Closed RoDmitry closed 3 years ago

RoDmitry commented 3 years ago

Description:

I've looked at actix-identity middleware and I think that arc and refcell is not needed. I might be wrong, I'm still learning, but all tests have passed. And what the attache was for? Do you use it elsewhere?

Checklist:

[ ] Tests for the changes have been added (for bug fixes / features);
[ ] Docs have been added / updated (for bug fixes / features).
[ ] This PR has been added to CHANGELOG.md (to [Unreleased] section);

DDtKey commented 3 years ago

I'm afraid we can't rely on Rc since the extractor can be used across multiple threads with parallel requests(and there may be a custom implementation of users, not only functions auto-implemented trait PermissionsExtractor).

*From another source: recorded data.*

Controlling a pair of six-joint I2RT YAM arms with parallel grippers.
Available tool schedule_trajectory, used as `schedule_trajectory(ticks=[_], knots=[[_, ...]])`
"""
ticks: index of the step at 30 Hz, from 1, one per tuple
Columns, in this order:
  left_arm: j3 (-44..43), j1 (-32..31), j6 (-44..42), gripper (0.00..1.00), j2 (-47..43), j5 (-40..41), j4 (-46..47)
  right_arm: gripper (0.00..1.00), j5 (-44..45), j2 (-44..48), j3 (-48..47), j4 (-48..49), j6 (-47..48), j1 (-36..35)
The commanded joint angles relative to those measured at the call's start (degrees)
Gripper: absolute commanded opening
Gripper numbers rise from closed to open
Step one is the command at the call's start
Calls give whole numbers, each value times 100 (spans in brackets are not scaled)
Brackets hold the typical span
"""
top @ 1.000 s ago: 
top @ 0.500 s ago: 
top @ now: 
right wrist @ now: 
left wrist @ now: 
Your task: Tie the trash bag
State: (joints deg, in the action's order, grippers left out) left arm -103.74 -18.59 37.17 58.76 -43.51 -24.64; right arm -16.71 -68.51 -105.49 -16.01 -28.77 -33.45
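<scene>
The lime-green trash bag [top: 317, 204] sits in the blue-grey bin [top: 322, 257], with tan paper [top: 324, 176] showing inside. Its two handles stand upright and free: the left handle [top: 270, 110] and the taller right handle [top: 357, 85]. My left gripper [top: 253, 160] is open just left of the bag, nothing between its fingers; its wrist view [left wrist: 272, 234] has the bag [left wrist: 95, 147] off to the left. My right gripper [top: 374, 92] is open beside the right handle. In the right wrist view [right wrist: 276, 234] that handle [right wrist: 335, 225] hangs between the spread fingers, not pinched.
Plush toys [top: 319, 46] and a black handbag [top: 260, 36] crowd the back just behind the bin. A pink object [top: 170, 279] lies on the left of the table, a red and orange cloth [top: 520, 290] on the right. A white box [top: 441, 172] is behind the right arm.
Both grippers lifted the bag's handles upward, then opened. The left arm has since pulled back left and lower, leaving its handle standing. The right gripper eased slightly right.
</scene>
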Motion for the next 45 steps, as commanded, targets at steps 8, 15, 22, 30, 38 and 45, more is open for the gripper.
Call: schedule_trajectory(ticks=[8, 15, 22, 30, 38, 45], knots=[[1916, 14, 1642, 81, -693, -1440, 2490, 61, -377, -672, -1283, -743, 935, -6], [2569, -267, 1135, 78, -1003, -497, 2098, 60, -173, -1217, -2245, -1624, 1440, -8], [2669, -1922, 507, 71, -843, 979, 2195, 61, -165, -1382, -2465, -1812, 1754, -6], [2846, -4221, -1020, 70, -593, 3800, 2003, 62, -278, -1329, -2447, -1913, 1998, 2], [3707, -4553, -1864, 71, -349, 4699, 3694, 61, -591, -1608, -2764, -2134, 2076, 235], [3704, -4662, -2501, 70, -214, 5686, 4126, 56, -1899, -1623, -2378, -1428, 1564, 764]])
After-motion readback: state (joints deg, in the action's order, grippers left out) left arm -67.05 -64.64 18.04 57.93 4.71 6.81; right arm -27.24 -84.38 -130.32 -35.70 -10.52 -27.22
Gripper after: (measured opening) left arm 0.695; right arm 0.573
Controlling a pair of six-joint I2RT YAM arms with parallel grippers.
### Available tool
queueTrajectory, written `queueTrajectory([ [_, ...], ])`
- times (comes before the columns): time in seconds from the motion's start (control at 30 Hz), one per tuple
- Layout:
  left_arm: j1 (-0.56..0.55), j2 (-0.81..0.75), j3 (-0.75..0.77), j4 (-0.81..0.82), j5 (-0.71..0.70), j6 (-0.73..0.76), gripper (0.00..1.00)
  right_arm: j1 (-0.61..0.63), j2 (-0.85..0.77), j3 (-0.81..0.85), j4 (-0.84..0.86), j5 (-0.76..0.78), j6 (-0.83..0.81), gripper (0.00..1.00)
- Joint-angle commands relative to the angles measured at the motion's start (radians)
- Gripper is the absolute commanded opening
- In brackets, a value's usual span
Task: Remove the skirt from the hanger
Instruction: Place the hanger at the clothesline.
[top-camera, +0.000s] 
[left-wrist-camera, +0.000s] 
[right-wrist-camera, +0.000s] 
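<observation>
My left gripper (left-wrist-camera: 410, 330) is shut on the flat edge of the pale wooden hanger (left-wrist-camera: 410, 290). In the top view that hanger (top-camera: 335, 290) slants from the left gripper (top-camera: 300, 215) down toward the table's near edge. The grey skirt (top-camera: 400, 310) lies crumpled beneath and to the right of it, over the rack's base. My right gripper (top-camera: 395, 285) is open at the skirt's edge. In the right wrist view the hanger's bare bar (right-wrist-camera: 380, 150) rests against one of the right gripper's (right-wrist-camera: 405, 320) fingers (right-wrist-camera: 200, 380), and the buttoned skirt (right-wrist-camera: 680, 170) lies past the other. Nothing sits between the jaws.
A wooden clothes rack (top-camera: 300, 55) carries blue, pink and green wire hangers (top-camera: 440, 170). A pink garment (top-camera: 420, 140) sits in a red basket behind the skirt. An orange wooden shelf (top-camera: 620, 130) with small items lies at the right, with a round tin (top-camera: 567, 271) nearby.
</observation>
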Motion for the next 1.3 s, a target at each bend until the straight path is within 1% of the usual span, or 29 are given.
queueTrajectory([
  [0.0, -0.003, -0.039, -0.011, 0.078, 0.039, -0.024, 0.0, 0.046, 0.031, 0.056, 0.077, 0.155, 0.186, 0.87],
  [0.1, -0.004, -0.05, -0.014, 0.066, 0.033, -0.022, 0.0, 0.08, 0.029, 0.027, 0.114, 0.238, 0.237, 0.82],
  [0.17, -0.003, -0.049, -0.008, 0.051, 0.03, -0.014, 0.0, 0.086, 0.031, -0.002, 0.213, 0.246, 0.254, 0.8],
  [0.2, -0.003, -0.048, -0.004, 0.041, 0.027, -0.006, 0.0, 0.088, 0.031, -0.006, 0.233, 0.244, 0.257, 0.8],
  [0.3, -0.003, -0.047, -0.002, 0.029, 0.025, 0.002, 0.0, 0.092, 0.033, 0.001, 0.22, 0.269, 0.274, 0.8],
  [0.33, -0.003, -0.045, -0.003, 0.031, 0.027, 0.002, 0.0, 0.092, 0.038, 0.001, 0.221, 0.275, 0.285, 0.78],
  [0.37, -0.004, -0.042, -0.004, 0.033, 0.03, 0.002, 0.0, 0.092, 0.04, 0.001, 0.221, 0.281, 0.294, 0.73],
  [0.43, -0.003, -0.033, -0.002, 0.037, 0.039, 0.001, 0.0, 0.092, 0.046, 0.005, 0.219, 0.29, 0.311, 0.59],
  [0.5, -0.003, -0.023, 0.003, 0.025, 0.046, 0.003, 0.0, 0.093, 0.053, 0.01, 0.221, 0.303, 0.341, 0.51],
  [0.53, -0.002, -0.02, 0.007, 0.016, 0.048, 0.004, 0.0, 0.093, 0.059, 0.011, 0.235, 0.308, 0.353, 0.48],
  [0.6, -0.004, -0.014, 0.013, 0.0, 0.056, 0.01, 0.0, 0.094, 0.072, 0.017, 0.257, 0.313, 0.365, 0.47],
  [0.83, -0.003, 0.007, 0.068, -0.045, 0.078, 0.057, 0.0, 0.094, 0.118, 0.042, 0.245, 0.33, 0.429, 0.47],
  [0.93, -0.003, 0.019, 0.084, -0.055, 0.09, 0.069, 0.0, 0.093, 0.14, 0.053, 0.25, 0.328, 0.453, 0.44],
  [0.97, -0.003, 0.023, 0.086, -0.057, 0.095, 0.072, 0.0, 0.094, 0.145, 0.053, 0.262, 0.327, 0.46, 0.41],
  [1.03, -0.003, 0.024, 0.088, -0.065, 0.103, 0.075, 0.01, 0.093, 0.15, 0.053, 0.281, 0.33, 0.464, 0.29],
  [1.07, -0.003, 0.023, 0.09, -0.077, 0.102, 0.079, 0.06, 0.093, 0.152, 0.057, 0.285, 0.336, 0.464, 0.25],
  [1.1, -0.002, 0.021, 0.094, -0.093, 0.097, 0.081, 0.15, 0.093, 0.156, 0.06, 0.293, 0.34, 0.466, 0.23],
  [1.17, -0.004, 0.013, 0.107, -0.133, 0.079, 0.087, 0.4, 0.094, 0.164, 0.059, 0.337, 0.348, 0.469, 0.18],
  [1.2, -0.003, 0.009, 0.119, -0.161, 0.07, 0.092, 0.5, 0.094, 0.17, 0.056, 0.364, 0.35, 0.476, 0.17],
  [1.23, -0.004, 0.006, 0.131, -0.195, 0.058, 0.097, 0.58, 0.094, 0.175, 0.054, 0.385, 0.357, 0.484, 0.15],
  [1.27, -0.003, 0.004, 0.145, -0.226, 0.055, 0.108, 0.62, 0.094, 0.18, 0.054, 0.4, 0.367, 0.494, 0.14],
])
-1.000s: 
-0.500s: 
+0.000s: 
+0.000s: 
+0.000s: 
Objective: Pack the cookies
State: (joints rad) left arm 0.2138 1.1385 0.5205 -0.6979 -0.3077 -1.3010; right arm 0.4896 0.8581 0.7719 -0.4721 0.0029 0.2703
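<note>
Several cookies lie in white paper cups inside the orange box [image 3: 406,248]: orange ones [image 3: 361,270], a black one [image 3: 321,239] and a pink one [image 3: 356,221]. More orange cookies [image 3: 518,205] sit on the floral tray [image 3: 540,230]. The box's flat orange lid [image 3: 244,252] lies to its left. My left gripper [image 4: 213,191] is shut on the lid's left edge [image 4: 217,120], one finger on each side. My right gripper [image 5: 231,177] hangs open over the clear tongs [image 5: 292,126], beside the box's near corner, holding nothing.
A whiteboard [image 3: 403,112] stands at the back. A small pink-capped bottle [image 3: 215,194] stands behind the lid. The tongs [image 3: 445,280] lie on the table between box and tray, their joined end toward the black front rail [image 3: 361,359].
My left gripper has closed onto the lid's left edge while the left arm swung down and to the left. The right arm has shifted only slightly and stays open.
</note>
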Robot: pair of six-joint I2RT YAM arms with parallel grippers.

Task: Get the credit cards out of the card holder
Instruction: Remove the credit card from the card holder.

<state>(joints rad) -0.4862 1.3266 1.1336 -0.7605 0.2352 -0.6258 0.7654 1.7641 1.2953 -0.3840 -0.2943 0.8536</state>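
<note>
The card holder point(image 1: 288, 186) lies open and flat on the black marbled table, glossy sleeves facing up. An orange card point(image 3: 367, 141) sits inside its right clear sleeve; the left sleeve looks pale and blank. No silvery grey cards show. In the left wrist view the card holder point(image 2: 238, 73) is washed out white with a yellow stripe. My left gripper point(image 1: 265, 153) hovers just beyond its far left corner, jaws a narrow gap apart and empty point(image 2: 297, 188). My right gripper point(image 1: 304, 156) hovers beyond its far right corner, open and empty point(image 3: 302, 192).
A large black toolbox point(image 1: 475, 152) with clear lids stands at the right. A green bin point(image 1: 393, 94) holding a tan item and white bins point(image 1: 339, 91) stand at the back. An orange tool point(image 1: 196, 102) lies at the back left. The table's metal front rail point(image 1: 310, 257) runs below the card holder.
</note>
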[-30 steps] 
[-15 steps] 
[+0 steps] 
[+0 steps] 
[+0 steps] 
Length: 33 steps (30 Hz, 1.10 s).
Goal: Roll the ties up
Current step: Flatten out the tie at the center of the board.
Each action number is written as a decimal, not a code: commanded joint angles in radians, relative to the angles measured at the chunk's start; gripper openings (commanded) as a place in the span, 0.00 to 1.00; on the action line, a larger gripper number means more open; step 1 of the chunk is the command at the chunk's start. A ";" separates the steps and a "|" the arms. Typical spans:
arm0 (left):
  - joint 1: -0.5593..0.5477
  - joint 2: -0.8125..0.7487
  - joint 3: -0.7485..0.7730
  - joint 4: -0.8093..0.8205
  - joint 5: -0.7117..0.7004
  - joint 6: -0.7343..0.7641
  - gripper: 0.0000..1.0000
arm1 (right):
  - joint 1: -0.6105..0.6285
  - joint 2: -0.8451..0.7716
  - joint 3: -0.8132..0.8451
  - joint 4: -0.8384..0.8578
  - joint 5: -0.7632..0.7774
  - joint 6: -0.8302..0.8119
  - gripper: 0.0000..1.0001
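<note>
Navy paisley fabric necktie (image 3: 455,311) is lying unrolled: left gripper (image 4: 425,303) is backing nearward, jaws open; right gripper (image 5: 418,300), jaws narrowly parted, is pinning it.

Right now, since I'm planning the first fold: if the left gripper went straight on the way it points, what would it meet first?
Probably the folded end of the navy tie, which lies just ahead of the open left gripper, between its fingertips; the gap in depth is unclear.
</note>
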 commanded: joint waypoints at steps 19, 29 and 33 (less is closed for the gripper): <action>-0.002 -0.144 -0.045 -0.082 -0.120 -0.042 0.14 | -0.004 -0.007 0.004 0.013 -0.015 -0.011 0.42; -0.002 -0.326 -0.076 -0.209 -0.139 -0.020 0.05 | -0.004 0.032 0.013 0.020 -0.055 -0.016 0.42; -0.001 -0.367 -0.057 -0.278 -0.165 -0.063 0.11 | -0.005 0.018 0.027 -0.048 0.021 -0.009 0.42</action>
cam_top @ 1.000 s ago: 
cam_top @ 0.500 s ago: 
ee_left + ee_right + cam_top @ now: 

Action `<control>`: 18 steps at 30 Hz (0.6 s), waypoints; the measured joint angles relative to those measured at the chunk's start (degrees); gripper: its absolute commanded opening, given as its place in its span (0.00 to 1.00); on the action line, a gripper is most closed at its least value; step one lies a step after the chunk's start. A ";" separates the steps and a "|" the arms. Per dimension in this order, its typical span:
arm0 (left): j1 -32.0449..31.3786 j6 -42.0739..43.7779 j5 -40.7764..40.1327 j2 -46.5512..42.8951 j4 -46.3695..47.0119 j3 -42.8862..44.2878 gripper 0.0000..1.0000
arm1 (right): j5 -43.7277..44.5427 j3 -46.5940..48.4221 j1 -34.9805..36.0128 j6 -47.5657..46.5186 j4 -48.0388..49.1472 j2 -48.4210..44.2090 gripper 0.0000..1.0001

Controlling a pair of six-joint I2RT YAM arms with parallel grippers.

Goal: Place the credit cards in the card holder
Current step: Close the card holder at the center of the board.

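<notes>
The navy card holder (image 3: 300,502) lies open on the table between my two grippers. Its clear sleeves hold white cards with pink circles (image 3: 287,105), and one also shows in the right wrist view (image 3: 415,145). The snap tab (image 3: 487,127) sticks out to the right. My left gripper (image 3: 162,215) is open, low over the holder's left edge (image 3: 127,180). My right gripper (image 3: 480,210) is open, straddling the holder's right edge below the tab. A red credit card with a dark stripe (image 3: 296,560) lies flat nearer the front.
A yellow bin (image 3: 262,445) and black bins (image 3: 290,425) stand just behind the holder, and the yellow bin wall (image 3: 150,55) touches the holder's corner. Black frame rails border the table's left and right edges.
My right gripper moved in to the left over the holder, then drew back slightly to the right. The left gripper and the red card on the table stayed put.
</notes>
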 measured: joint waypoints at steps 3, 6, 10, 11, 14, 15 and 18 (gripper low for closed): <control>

We clone it with every transformation and request. It may be unsafe if the counter goes down to zero non-atomic (and resources will be freed).

Rather, we should think about tests that will cover this 🤔

RoDmitry commented 3 years ago

I've checked all of the actix-web/src/middleware/, and all of them are Rc, that's strange 🤔

DDtKey commented 3 years ago

I've checked all of the actix-web/src/middleware/, and all of them are Rc, that's strange 🤔

It's good point, I want to make sure as it really confuses me

RoDmitry commented 3 years ago

resources will be freed I think these are 'static, and can't be freed. It's even stated here: https://github.com/DDtKey/actix-web-grants/blob/bd934757fd6d75a8e448bc6733af418d1d70617b/src/middleware.rs#L86

DDtKey commented 3 years ago

resources will be freed I think these are 'static, and can't be freed It's even stated here:

https://github.com/DDtKey/actix-web-grants/blob/bd934757fd6d75a8e448bc6733af418d1d70617b/src/middleware.rs#L86

yeah, but 'static it is not necessarily a static lifetime, it's can be owned value also. And it can be dynamically dropped at runtime 🤔 You can see it in this article

I'll research this point a little later and will return with an answer.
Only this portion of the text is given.